BOJ rhetoric this week has caused traders to turn their attention back to expectations that interest rates will rise further this year. On Nov. 19, board member Hajime Takata said it’s important for the central bank to continue raising rates “to avoid creating excessively high expectations of continued monetary easing.”

Yesterday in Asia, the market made “a sharp pivot into fresh bullish yen positions both in dollar-yen and in yen crosses,” said Ivan Stamenovic, head of Asia Pacific G-10 FX trading at Bank of America. “For the time being, the majority of interest for yen calls remains tactical and short dated.”

Japan’s inflation rate in January rose to its highest level in two years, giving the BOJ reason to hike more this year.

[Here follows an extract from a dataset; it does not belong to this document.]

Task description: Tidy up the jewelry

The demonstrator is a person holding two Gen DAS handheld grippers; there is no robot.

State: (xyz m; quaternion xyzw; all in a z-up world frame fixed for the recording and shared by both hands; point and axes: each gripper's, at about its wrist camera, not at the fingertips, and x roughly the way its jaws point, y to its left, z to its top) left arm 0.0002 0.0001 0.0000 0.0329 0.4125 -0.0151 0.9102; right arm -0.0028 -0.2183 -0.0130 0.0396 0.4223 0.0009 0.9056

Swap markets are pricing in about an 84% probability that the BOJ will raise its benchmark rate by another 25 basis points by the end of July, with it fully priced in by September.

The yen came under pressure last week from data showing strong US inflation and the prospect of a deal to end the war in Ukraine. Japan’s currency fell as much as 3% versus the euro and dropped more than 2% against the dollar.

“Bullish yen trades were absolutely tested last week on the very nasty dollar-yen squeeze to 154.80 on the 12th of February,” said Smallshaw. “A lot of dollar-yen and cross-yen short trades were wiped out on the move, but we think optionalized structures held in there.”

Besides trades looking for dollar-yen to continue to decline, Smallshaw said longer-dated Swiss franc-yen downside option structures have also been favored, given a possible resolution to the Ukraine crisis that may see long Swiss franc positions unwound.